Last fall the European open data portal project published two reports. One on the potential economic value of open data in Europe, the other taking a look at the maturity of open data efforts in European countries.
Both reports contain interesting insights and conclusions.
Both reports are also useless.
Because the data underneath the reports has not been published. Without explanation.
That is of course rather surprising because the subject of the reports is open data. At least when the topic is openness, all the related material should be open. That is why, when we built the EU PSI Scoreboard in 2011, we published all the underlying data right alongside the scoreboard. As does the Open Data Barometer. As does the Open Data Index. As does the Digital Agenda Scoreboard. But not the European Open Data Portal project. I would have expected the data under both reports by the European Open Data Portal to actually be available in the European Open Data Portal.
Missing data destroys the report’s value
Not having the data renders the report on open data maturity useless:
- it makes interpretation of the conclusions impossible, as there is no way to see if the assertions chime with the collected data, nor if that data chimes with ones own experience in the field
- it makes any meaningful discussion about the merits of the report impossible, even where it gives rise to questions (such as, what makes Bulgaria an open data trendsetter?)
- it makes formulating actions aimed at improvement impossible, as the data to determine what improvements can be made are not available
Thus after reading the report nobody is, nor can they be, any the wiser as to how to move forward.
I approached the European Commission, and through them the authors, to request the data. After a few messages back and forth, the reason that the data is not published became clear: the national representatives involved in the project, such as the members of the EU PSI Group, have witheld publication of the data.
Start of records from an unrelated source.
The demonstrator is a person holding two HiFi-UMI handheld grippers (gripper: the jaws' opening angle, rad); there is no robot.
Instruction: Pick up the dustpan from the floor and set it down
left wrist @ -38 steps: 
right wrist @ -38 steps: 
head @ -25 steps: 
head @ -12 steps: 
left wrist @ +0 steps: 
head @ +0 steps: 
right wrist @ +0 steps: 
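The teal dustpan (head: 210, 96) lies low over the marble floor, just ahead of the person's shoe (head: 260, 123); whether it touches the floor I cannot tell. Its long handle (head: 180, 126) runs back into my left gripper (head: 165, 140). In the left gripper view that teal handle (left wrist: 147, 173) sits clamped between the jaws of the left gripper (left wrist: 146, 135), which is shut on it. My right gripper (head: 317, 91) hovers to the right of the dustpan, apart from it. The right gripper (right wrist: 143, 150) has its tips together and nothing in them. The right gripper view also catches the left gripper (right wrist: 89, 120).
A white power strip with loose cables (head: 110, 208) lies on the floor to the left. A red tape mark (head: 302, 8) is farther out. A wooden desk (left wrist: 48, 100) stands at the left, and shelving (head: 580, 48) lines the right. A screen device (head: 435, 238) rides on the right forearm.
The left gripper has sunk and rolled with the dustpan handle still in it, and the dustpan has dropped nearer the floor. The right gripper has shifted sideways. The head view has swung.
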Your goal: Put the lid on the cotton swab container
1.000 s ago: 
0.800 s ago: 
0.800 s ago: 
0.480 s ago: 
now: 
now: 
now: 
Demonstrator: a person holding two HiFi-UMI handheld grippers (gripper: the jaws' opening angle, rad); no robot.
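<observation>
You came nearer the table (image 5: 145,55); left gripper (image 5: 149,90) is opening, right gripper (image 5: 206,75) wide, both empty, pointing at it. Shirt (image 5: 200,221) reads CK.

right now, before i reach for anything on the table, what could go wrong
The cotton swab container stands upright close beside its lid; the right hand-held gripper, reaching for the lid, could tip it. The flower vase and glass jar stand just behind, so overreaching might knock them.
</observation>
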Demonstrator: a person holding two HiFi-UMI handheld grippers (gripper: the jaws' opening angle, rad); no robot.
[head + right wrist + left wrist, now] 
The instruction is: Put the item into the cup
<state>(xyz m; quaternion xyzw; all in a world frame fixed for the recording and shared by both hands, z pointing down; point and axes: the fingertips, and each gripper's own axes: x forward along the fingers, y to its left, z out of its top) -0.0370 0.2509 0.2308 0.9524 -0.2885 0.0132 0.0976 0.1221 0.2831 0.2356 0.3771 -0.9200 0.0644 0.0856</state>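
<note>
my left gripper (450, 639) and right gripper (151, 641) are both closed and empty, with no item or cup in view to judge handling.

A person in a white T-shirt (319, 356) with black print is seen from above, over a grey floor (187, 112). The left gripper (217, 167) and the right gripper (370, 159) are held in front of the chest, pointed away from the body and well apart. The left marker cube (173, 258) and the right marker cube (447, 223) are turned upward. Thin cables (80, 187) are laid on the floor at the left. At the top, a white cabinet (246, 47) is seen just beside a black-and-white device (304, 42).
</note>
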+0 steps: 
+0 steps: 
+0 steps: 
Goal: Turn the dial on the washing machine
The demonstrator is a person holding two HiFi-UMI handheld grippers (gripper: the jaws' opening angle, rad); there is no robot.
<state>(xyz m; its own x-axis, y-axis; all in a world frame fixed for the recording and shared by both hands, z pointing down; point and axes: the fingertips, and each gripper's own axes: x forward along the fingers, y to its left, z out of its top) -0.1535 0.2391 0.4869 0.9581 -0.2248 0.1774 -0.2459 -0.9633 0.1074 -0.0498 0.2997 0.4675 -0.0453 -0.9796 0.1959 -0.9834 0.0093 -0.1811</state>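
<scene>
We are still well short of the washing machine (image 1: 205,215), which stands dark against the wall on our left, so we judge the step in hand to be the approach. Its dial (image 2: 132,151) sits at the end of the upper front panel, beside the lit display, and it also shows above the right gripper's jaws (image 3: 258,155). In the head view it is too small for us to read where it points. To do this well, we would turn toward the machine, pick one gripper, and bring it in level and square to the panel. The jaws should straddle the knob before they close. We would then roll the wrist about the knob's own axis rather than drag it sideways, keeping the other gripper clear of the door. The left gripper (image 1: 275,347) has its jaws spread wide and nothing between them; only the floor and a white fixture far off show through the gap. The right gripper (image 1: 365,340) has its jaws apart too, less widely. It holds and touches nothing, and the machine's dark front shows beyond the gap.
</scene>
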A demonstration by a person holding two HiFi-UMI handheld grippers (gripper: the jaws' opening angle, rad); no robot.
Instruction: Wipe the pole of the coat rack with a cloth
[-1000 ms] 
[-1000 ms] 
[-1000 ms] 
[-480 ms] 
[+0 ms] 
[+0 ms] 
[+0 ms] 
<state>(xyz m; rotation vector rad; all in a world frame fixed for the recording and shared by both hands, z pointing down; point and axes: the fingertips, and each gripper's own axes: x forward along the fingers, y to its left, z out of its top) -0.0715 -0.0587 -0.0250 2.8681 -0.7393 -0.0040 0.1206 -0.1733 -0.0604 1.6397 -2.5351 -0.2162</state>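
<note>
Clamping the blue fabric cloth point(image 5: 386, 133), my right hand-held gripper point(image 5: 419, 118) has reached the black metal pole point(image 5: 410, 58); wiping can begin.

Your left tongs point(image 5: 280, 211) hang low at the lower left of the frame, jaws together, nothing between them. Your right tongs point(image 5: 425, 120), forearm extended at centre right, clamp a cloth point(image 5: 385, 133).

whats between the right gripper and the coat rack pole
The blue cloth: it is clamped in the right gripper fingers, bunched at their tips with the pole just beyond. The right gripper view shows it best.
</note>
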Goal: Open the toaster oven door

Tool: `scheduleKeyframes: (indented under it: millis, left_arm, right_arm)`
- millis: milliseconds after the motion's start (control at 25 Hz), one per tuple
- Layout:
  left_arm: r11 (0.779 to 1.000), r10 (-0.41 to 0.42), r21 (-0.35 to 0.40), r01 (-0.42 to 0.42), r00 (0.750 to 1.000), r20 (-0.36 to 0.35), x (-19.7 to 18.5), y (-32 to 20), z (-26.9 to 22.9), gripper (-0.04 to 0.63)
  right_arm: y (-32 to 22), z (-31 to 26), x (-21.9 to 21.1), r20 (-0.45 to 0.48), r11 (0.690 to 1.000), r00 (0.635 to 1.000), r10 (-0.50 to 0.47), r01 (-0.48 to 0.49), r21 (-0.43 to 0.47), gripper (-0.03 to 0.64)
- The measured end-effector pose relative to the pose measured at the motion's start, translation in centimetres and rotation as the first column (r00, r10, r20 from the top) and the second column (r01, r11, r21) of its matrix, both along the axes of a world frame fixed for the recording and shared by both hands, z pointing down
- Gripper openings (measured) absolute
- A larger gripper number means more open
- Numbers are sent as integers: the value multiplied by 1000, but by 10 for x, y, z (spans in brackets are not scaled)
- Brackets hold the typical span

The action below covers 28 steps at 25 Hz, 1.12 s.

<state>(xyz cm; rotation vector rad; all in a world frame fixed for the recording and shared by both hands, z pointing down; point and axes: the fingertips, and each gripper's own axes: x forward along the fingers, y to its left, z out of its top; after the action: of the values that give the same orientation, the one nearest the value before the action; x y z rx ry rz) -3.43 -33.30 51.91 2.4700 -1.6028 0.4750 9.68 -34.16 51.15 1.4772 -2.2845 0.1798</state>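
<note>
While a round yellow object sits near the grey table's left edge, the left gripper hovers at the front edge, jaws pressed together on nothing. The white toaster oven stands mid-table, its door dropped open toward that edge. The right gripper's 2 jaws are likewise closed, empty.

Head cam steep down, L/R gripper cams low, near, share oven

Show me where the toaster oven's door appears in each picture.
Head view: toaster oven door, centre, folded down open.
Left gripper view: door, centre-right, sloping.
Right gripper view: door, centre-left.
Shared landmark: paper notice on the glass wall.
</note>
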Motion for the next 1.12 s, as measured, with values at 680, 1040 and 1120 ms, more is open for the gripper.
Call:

I assume because of cold feet and dreading actual comparison between countries. Not publishing the data however, even if not intended as such, is also sending a clear message: “we’re not serious about openness.” The verdict when it comes to European open data maturity therefore is likely “not very mature”.
Requesting data per country needed
A very few countries may pro-actively publish the data about themselves, but most will not. To obtain the data used for the open data maturity report, it is now needed to approach all the national government representatives involved and request the data from them.
Which I intend to do. Help is welcome. [UPDATE: I have approached most of the governments involved, to ask for the information that could make the maturity report actually useful.]